Requirement:
Pull every line with "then" from the data.

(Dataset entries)
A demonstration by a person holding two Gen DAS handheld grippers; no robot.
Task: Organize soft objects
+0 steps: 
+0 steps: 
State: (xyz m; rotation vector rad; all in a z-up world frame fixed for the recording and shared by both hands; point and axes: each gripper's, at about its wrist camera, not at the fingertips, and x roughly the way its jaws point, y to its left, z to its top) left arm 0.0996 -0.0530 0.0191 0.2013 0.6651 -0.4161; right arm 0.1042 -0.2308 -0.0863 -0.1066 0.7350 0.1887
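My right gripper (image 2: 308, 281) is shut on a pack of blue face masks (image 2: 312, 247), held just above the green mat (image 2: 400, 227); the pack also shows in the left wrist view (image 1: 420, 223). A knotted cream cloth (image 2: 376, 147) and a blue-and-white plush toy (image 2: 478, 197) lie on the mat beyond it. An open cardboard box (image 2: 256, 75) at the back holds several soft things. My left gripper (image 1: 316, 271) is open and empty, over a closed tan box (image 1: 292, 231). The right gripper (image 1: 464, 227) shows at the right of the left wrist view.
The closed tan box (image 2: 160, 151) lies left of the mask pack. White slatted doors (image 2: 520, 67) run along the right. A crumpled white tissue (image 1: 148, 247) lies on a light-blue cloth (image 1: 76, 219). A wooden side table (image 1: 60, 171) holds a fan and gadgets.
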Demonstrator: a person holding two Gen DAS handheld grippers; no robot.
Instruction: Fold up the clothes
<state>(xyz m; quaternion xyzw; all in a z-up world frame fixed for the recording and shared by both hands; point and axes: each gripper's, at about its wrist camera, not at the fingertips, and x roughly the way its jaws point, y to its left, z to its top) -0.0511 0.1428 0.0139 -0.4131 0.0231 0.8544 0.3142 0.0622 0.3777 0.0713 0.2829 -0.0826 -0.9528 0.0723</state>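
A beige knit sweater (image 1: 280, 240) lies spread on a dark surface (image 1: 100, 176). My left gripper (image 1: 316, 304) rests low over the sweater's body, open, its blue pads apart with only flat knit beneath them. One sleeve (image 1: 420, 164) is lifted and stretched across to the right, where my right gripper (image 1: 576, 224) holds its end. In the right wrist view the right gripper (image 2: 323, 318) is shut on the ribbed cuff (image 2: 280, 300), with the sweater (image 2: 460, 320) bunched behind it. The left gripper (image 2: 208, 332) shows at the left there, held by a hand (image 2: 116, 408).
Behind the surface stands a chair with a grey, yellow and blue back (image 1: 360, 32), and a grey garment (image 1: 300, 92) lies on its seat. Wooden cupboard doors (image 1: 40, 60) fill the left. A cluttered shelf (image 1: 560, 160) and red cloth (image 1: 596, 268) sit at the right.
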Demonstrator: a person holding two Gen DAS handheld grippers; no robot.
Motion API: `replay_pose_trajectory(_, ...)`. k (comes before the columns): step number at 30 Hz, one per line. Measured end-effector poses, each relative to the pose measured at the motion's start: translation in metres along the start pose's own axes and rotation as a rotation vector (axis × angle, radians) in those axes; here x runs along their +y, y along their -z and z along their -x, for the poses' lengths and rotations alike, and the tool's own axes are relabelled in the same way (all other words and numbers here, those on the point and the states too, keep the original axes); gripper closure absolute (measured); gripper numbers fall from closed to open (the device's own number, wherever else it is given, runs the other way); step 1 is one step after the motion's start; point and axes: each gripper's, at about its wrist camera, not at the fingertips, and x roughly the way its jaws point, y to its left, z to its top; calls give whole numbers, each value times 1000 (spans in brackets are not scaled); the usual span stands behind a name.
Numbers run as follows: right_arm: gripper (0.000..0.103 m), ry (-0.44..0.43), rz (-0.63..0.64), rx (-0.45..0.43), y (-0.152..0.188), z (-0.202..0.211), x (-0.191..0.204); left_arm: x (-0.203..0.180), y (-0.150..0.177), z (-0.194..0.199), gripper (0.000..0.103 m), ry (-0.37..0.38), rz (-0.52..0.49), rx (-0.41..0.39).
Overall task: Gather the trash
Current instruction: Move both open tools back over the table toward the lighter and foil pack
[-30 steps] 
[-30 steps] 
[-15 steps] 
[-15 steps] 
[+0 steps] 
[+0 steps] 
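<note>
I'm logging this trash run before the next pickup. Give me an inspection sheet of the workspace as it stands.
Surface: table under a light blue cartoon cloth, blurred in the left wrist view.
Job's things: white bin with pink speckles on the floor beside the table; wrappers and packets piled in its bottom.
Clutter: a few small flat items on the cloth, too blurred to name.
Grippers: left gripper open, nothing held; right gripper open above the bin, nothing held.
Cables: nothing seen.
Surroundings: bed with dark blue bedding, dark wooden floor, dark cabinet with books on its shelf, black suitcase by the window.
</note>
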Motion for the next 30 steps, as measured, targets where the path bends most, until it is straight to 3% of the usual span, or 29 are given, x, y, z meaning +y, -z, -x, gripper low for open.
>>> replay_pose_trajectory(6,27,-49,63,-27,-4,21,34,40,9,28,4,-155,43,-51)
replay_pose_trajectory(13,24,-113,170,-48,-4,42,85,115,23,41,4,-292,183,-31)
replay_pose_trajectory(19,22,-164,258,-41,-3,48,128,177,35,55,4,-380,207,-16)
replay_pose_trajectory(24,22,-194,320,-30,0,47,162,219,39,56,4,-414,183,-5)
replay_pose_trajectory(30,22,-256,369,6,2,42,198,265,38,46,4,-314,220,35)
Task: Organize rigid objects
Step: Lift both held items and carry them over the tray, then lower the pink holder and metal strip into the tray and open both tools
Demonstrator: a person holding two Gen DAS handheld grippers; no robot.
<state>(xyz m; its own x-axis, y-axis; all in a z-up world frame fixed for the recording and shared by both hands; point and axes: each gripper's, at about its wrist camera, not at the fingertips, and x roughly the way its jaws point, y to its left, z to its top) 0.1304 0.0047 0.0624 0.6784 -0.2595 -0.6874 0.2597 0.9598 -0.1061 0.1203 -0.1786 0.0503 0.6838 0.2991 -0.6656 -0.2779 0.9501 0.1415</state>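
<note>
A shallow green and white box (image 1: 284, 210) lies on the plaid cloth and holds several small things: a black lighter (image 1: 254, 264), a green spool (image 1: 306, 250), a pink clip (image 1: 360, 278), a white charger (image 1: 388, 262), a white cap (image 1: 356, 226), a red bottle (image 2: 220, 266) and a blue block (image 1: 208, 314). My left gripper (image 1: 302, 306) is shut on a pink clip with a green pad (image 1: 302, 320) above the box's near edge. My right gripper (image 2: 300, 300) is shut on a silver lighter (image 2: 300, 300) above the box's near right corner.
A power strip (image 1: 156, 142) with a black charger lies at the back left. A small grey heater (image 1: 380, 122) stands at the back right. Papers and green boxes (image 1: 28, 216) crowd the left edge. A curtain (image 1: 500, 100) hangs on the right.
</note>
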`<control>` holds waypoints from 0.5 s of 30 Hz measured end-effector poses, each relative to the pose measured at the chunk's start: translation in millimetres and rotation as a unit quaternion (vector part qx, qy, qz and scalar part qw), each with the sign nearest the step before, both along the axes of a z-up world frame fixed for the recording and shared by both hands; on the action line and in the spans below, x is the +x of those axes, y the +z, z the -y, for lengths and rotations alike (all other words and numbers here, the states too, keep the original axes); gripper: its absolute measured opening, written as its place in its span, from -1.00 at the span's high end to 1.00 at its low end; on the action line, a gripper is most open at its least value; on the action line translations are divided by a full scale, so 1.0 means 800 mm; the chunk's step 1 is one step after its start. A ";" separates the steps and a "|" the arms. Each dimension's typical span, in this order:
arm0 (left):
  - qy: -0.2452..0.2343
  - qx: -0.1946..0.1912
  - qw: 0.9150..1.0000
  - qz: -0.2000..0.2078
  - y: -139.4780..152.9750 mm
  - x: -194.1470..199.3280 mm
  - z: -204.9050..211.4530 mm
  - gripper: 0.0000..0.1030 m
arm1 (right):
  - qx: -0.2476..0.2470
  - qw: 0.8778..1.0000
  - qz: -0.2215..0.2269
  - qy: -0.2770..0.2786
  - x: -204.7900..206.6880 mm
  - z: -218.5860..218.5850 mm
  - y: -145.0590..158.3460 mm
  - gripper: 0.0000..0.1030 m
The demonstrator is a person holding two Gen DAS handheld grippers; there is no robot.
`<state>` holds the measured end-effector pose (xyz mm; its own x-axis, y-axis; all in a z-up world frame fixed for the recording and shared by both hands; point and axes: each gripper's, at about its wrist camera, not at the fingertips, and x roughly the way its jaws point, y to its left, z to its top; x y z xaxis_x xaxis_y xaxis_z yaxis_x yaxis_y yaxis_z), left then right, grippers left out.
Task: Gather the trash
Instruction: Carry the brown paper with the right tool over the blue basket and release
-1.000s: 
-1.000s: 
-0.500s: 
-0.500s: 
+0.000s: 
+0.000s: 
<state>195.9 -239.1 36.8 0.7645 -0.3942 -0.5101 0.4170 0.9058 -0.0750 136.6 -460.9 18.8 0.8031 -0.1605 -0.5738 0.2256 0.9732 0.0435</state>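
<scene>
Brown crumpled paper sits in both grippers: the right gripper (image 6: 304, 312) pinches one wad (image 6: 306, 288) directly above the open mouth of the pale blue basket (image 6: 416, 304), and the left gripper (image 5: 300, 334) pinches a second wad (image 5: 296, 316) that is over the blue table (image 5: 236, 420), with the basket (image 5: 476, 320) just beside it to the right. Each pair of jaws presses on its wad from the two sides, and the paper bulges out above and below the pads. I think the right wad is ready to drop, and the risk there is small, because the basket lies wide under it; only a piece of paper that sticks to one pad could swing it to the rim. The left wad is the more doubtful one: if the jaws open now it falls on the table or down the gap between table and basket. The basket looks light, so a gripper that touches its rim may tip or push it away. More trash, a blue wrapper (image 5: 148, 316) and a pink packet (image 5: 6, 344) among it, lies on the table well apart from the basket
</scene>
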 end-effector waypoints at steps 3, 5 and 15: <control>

Output below:
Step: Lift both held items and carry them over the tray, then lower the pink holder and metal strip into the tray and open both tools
`<state>` holds the measured end-effector pose (xyz mm; its own x-axis, y-axis; all in a z-up world frame fixed for the recording and shared by both hands; point and axes: each gripper's, at about its wrist camera, not at the fingertips, and x roughly the way its jaws point, y to its left, z to its top; x y z xaxis_x xaxis_y xaxis_z yaxis_x yaxis_y yaxis_z), left then right, grippers left out.

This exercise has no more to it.